What you are asked to do: Only an exact repetition of the entries will do.

Records for this task:
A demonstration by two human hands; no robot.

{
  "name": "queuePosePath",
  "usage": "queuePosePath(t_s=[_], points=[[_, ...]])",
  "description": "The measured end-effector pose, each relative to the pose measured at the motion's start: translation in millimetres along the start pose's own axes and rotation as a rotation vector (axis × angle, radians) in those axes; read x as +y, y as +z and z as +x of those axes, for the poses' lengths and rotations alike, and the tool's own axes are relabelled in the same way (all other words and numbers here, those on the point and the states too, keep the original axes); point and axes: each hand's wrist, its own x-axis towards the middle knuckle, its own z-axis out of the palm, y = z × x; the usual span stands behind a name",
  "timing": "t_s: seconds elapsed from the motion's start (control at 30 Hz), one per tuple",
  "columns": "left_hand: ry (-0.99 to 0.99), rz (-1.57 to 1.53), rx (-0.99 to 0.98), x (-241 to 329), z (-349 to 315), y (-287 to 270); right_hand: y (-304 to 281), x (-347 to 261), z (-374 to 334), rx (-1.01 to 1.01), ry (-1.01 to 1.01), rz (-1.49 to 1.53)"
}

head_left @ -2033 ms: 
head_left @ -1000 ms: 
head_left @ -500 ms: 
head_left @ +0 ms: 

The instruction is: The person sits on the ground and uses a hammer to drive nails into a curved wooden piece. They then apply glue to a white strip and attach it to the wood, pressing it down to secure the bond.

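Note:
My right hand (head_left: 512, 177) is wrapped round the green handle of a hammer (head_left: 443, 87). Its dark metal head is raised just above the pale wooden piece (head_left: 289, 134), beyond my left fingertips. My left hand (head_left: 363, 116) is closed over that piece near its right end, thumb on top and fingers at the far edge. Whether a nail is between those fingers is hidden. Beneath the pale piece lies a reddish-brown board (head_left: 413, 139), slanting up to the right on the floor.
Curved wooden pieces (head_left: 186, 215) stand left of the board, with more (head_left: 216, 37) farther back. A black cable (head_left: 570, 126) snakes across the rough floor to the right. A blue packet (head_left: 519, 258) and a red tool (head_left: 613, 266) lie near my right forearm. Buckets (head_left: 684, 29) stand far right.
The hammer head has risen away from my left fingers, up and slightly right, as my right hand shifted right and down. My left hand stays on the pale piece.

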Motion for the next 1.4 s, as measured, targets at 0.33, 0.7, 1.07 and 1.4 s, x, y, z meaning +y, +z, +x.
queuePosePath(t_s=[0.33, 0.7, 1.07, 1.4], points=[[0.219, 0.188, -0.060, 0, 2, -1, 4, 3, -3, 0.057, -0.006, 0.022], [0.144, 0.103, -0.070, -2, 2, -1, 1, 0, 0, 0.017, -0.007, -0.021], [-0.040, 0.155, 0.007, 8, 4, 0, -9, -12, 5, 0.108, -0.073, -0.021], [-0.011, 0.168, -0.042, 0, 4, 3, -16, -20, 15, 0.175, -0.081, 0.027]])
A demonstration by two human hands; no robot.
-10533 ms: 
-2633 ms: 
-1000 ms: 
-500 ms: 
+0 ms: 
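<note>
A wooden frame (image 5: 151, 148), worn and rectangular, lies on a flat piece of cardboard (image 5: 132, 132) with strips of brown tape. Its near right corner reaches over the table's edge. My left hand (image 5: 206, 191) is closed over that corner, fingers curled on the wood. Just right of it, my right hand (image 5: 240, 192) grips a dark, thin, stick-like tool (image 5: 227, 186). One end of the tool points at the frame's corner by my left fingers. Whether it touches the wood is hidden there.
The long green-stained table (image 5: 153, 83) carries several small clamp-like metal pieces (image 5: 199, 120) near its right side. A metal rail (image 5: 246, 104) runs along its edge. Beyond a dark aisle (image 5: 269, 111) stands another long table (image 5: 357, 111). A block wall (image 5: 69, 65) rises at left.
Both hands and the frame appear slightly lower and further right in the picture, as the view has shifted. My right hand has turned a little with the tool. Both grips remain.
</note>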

Output:
A demonstration by two human hands; no robot.

{
  "name": "queuePosePath",
  "usage": "queuePosePath(t_s=[_], points=[[_, ...]])",
  "description": "The measured end-effector pose, each relative to the pose measured at the motion's start: translation in millimetres along the start pose's own axes and rotation as a rotation vector (axis × angle, radians) in those axes; read x as +y, y as +z and z as +x of those axes, for the poses' lengths and rotations alike, and the tool's own axes are relabelled in the same way (all other words and numbers here, those on the point and the states too, keep the original axes); point and axes: each hand's wrist, its own x-axis towards the middle knuckle, its own z-axis out of the palm, y = z × x; the usual span stands behind a name",
  "timing": "t_s: seconds elapsed from the motion's start (control at 30 Hz), one per tuple",
  "columns": "left_hand: ry (-0.99 to 0.99), rz (-1.57 to 1.53), rx (-0.99 to 0.98), x (-241 to 329), z (-349 to 315), y (-287 to 270); right_hand: y (-304 to 281), x (-347 to 261), z (-374 to 334), rx (-1.01 to 1.01), ry (-1.01 to 1.01), rz (-1.49 to 1.53)"
}

head_left @ -2033 ms: 
head_left @ -1000 ms: 
head_left @ -500 ms: 
head_left @ +0 ms: 

The instruction is: The person sits on the ground and uses a hammer to drive nails into a curved wooden piece. They then apply glue to a white strip and attach it to the wood, pressing it down to secure the bond.

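Note:
My right hand (head_left: 512, 177) is wrapped round the green handle of a hammer (head_left: 443, 87). Its dark metal head is raised just above the pale wooden piece (head_left: 289, 134), beyond my left fingertips. My left hand (head_left: 363, 116) is closed over that piece near its right end, thumb on top and fingers at the far edge. Whether a nail is between those fingers is hidden. Beneath the pale piece lies a reddish-brown board (head_left: 413, 139), slanting up to the right on the floor.
Curved wooden pieces (head_left: 186, 215) stand left of the board, with more (head_left: 216, 37) farther back. A black cable (head_left: 570, 126) snakes across the rough floor to the right. A blue packet (head_left: 519, 258) and a red tool (head_left: 613, 266) lie near my right forearm. Buckets (head_left: 684, 29) stand far right.
The hammer head has risen away from my left fingers, up and slightly right, as my right hand shifted right and down. My left hand stays on the pale piece.
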
Motion for the next 1.4 s, as measured, targets at 0.33, 0.7, 1.07 and 1.4 s, x, y, z meaning +y, +z, +x.
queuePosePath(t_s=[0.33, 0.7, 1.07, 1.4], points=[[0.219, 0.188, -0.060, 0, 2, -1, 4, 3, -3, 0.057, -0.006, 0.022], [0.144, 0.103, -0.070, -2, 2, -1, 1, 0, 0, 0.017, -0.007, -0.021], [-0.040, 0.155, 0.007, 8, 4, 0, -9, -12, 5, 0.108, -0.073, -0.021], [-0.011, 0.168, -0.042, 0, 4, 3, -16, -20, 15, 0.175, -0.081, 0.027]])
A demonstration by two human hands; no robot.
-10533 ms: 
-2633 ms: 
-1000 ms: 
-500 ms: 
+0 ms: 
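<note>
A wooden frame (image 5: 151, 148), worn and rectangular, lies on a flat piece of cardboard (image 5: 132, 132) with strips of brown tape. Its near right corner reaches over the table's edge. My left hand (image 5: 206, 191) is closed over that corner, fingers curled on the wood. Just right of it, my right hand (image 5: 240, 192) grips a dark, thin, stick-like tool (image 5: 227, 186). One end of the tool points at the frame's corner by my left fingers. Whether it touches the wood is hidden there.
The long green-stained table (image 5: 153, 83) carries several small clamp-like metal pieces (image 5: 199, 120) near its right side. A metal rail (image 5: 246, 104) runs along its edge. Beyond a dark aisle (image 5: 269, 111) stands another long table (image 5: 357, 111). A block wall (image 5: 69, 65) rises at left.
Both hands and the frame appear slightly lower and further right in the picture, as the view has shifted. My right hand has turned a little with the tool. Both grips remain.
</note>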

With this output, the exercise is done.